The data ▸
--- --- ---
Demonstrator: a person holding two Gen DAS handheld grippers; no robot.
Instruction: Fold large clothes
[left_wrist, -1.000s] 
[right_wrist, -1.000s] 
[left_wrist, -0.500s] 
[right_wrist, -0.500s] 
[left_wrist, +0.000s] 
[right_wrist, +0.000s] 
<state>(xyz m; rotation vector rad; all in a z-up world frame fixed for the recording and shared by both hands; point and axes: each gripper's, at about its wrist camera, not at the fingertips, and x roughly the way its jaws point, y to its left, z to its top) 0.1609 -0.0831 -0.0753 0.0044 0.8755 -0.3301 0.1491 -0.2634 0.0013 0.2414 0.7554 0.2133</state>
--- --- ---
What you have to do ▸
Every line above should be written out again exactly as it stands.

Exercise result ▸
Demonstrator: a person holding two Gen DAS handheld grippers; no robot.
Instruction: Fold large clothes
[left_wrist, -1.000s] 
[right_wrist, -1.000s] 
[left_wrist, -0.500s] 
[right_wrist, -0.500s] 
[left_wrist, +0.000s] 
[right_wrist, +0.000s] 
<state>(xyz m; rotation vector rad; all in a z-up world frame fixed for the recording and shared by both hands; point and axes: each gripper's, at about its wrist camera, not at the fingertips, and x roughly the way its jaws point, y to its left, z to its top) 0.1609 -0.0831 -0.0753 0.0044 0.8755 -0.3301 0.1491 -0.2634 0.0013 0.2414 0.7554 0.2133</state>

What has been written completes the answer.